Exercise description:
Lines from the start of the data through the line containing "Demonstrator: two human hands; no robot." must be given again exactly. Leave the others out.
######
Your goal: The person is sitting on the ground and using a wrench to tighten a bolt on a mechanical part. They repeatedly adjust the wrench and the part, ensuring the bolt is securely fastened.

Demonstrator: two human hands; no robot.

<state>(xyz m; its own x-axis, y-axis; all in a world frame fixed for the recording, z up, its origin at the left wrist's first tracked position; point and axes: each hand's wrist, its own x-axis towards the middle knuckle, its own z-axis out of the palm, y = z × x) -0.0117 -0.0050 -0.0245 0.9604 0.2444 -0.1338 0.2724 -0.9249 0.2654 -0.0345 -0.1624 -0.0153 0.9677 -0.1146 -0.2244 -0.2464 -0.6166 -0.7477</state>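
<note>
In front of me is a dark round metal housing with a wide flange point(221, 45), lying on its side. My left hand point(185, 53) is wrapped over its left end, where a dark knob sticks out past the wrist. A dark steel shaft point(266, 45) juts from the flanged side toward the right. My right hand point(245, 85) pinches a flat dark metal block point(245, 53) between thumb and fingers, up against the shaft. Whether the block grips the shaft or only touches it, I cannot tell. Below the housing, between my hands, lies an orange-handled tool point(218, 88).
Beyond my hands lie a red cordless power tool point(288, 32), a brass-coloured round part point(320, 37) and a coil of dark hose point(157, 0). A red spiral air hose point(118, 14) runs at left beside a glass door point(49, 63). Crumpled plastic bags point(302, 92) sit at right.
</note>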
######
Exercise result:
Your goal: The person is sitting on the ground and using a wrench to tighten a bolt on a mechanical part. They repeatedly adjust the wrench and the part, ensuring the bolt is securely fastened.

Demonstrator: two human hands; no robot.

The complete answer has been given.